Description of the task: Needed from the data below: every line from the one with "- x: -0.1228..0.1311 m" up to and including the one with "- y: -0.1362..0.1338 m", repeated exactly and with nothing else.

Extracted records
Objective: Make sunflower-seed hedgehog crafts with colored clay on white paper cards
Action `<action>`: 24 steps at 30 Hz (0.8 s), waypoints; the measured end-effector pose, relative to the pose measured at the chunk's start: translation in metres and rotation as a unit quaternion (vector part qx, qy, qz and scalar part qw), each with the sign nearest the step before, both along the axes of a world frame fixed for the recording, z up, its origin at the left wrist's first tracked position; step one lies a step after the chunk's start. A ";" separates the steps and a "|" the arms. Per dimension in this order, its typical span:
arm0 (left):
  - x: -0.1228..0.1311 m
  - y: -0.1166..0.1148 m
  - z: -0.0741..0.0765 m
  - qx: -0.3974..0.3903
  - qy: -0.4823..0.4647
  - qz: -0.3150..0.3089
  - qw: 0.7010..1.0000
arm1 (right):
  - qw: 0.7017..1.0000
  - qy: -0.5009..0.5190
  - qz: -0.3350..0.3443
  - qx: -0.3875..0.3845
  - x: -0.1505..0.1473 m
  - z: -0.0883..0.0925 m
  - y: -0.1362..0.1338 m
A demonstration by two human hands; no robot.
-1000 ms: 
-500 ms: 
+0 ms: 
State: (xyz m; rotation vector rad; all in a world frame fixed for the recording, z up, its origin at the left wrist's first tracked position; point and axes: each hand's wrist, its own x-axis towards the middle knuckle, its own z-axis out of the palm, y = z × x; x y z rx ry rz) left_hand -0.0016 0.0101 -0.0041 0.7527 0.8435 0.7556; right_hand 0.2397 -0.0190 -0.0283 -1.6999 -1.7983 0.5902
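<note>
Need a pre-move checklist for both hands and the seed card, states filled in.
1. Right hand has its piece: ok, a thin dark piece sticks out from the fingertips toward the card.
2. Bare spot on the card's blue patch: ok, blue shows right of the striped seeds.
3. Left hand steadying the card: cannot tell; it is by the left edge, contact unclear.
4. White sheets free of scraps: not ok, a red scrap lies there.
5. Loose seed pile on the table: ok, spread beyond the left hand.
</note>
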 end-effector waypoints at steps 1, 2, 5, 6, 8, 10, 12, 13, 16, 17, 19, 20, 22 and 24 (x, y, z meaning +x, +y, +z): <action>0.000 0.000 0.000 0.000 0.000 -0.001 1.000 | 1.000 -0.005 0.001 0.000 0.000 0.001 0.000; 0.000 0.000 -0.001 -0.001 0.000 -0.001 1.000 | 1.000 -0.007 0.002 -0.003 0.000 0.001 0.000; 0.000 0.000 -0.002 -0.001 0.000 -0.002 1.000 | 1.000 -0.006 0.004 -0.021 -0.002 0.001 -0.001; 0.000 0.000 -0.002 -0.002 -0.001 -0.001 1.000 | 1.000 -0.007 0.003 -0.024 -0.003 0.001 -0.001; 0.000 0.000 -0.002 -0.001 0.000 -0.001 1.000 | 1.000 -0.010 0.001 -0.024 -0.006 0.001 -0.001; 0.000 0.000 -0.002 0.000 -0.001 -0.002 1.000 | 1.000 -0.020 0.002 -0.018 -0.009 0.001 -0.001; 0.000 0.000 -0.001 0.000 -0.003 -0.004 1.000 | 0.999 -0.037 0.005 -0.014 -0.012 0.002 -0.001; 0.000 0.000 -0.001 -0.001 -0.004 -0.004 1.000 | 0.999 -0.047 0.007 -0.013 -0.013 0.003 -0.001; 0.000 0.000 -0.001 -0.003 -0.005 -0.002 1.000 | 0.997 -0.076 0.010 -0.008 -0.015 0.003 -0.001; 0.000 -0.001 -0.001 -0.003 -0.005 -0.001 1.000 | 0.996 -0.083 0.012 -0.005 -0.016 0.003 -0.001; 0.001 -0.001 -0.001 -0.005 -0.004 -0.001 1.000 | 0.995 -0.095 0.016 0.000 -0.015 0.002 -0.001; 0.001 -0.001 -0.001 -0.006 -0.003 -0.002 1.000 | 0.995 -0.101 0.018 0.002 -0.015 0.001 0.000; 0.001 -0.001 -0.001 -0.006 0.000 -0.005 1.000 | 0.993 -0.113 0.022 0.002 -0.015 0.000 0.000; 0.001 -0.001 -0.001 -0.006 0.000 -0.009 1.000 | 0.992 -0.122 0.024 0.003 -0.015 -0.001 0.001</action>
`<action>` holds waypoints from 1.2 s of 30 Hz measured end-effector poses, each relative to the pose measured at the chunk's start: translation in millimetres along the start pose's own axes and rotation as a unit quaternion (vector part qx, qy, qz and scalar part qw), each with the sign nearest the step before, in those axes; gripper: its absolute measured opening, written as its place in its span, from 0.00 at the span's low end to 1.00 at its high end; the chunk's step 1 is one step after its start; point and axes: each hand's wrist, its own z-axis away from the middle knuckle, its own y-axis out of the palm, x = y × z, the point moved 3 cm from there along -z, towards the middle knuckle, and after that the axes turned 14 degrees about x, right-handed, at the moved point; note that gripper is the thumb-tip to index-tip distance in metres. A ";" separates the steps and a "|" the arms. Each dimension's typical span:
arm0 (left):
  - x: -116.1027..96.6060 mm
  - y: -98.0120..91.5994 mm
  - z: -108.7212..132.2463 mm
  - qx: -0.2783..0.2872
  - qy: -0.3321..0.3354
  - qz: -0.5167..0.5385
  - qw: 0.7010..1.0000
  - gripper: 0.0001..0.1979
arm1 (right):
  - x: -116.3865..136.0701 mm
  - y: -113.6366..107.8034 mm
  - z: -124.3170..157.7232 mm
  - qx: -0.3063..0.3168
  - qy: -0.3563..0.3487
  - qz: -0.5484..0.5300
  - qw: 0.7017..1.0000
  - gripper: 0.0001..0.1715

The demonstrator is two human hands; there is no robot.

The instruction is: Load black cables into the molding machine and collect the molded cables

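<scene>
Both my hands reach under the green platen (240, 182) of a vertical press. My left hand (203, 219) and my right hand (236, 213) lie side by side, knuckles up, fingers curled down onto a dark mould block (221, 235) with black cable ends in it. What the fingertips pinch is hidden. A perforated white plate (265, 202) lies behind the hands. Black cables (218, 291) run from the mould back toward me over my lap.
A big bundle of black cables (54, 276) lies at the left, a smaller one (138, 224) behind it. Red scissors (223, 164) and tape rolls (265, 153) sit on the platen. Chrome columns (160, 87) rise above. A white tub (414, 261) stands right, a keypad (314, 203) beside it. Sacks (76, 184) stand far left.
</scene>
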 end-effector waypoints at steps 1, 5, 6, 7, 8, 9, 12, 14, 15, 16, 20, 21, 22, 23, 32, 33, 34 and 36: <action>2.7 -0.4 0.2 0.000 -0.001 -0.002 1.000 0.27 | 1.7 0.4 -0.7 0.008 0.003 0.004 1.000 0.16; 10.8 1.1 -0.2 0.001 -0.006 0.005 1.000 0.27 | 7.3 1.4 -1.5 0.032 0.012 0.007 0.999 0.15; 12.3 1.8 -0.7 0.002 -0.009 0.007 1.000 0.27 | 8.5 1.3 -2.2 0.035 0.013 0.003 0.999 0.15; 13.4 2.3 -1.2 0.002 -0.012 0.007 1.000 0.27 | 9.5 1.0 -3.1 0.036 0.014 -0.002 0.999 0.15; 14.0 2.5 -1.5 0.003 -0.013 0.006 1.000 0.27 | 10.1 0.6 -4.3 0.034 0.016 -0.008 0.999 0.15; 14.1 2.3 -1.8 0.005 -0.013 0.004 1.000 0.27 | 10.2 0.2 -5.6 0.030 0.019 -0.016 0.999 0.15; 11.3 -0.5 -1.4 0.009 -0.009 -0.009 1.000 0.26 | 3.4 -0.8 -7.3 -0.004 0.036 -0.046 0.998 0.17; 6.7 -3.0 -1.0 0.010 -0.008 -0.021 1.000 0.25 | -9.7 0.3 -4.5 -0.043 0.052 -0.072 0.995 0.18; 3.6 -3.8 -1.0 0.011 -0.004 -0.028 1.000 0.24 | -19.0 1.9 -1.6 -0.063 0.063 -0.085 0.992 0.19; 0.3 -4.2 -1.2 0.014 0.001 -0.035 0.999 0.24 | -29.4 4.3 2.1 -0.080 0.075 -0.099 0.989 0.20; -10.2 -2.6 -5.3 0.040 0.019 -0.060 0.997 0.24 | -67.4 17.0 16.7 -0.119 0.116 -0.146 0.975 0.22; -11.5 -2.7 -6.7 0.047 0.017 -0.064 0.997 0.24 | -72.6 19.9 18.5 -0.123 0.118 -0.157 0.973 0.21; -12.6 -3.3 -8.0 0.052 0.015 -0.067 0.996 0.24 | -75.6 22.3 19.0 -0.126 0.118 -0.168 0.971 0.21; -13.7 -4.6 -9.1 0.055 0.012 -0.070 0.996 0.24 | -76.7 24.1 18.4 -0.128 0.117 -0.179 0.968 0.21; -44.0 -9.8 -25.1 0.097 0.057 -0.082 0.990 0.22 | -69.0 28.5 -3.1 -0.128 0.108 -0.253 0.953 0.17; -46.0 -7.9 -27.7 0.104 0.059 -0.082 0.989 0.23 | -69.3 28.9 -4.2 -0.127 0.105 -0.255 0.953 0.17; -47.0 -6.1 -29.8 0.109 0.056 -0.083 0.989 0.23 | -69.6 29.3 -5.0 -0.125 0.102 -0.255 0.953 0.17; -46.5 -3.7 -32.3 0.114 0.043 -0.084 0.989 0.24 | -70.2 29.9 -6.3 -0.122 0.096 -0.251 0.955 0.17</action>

The answer:
  - x: -0.1228..0.1311 m
  - y: -0.1166..0.1148 m
  - z: -0.0741..0.0765 m
  - qx: -0.3974..0.3903
  - qy: -0.4823..0.4647
  - qz: -0.3150..0.3089
  - qw: 0.7010..1.0000
arm1 (right):
  - qw: 0.7017..1.0000
  - qy: -0.5009..0.5190
  - qz: -0.3350..0.3443
  - qx: -0.3875..0.3845
  - x: -0.1505..0.1473 m
  - z: -0.0883..0.0925 m
  - y: -0.1362..0.1338 m

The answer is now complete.